何琪对此深以为然,无以言表,只得双手端起茶杯,敬一杯茶,聊表谢意,却是被张帽儿抬手拦住,道:“先生礼重了,我张帽儿乃一破落户,没读过书,担不起这份大礼,若先生有心,记着就行。先生一表人才,非池中之物,若有朝一日,飞黄腾达时,路边再见着我张帽儿,不嫌寒碜,说上几句话便可。”
何琪先是“扑哧”一笑,而后朝着张帽儿重重的点了点头。
“先生......”见何琪如此,摊位老板似乎是有话说,犹豫再三,终是没说出口。
“王老二,今个儿先生的馄饨,我张帽儿请定了,天王老子来了也没用。”张帽儿拍着桌子笃定道,又望向了伙计,催促道:“三儿,赶紧上馄饨,耽误了先生,小心爷抽你丫的大耳刮子!”
“唉~”摊位老板瞥了一眼何琪,转过头去,叹了一口气。
馄饨要现煮,等待的间余,边饮茶,张帽儿边旁敲侧击打探道:“先生,瞧着面生,打哪儿来?”
何琪顿了顿道:“刚从瑛国回来。”
张帽儿好奇道:“那为何如此?”
何琪卖了个关子,谎话也是需要时间酝酿的,故意道:“这个嘛,说来话长啊~”
“哦?”张帽儿追问道:“怎么了?”
“昨日到的平津,刚下船,一辆人力车就主动凑上来,没怎么想便坐上去了,哪知那辆人力车越走越偏,合着干的是劫财的勾当,早有同伙在前头等着,行礼钱物被搜刮的干净,落个白茫茫一片真干净。”何琪努力抽搐着面庞,痛恨着好似自己真的被抢了一般,让人不容置疑。
“怎又来了北平?”张帽儿继续问道。
“北平啊!!”何琪陷入了恍惚里,虽然心里早有了准备,但从张帽儿嘴里真切听到北平两个字时,依然没来由的感到震惊,合着真TMD来民国了啊,就是不知道何年何月,瞧着街上老百姓的行头,约莫是辛亥不久,长辫子还有不少哩。
一个谎言的成立,便意味着另一个谎言的诞生,面对张帽儿的追根究底的询问,何琪冷静片刻后,稍稍思索,怅然道:“我从小生在南洋,因双亲故去,便世界各国游走了一遭,念着双亲临行前的交待,要落叶归根,认祖归宗,便回了国,哪知刚至平津,便遭了抢,忽然想起在瑛国时,认识一人,结交多日,其曾言家住在北平城南,故星夜赶路,特来投靠,然时间久矣,记得不清楚,一时半会也找不到人,故在此徘徊许久。

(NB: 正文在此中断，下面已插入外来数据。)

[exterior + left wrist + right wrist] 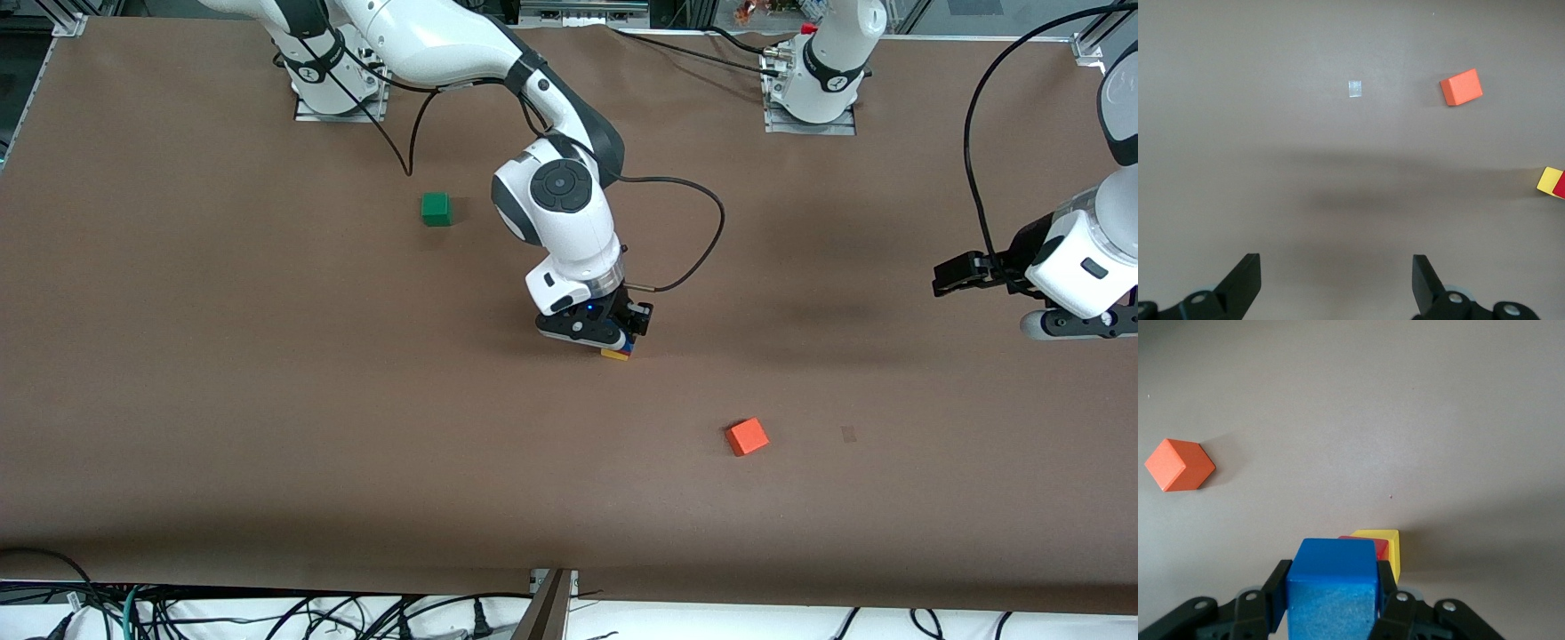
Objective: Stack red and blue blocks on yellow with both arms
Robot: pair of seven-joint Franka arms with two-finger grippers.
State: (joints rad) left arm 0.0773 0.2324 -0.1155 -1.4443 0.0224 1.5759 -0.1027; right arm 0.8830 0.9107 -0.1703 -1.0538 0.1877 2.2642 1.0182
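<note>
My right gripper [1331, 593] is shut on the blue block [1331, 577], its fingers pressed against two opposite sides. Directly under it the red block [1368, 545] lies on the yellow block [1387, 552]; whether blue touches red I cannot tell. In the front view the right gripper [613, 336] covers most of this stack at mid-table, with only a yellow edge [613, 354] and a blue sliver [629, 346] showing. My left gripper [949, 276] waits open above the left arm's end of the table. Its own view shows the open left gripper [1337, 280] with bare table between the fingers, and the yellow [1549, 179] and red [1560, 188] blocks at the frame's edge.
An orange cube [747, 436] lies nearer the front camera than the stack, toward the left arm's end; it also shows in the wrist views [1461, 87] [1179, 465]. A green cube [436, 209] sits farther back toward the right arm's base. A small tape mark [848, 434] is beside the orange cube.
</note>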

”
张帽儿道:“先生,可还有亲人好友的?若能记得清楚些,兴许能帮先生点忙,找到人。”
正在此时,摊位老板亲自盛了一碗馄饨,端到何琪面前,意味深长的说道:“先生,注意着点吃,烫。”
然何琪早就饿昏了头,这话外之意是一点没听懂,只道:“谢谢”二字,便生吞虎咽起来,惹得旁人一阵笑,待风卷云残半碗馄饨后,何琪方才惆怅道:“我祖籍皖籍鸠兹,自小生活在南洋,家中远房亲戚许是有的,却也都不认识了,如今在北平,孑然一身而已。”
“哎~”张帽儿煞有其事的叹气,不经意间却是狡猾一笑,见何琪饿的很,又招手要了一碗豆腐脑,言道:“既然眼下先生无处可去,这天儿又冷了,若先生不嫌弃,可至我家暂歇几日,再做打算,先生一身才华,定不愁无处施展,整好这几日可抽空四处寻寻合适的差事。”
“这怎个好?”何琪虽然心动,但还是推辞道,朝着伙计三儿喊道:“豆腐脑要甜的,不要咸的。”
“好嘞!”伙计三儿应声。
“这有个什么的,好人做到底,送佛送到西,只要先生不嫌寒碜,尽可来住。”张帽儿一副慷慨之言,生怕何琪不同意,殊不知,暂时无处可去的何琪已经被说服了,其想着来日必当好好酬谢,便言道:“谢谢张兄,打搅了。”
“不打搅!不打搅!”张帽儿狡黠一笑,心中已然有了注意,再见埋头吃豆腐脑的何琪,细皮嫩肉,卖相不俗,还是个稀缺的文化人,喝过洋墨水,那是不住的点头,显然很是满意。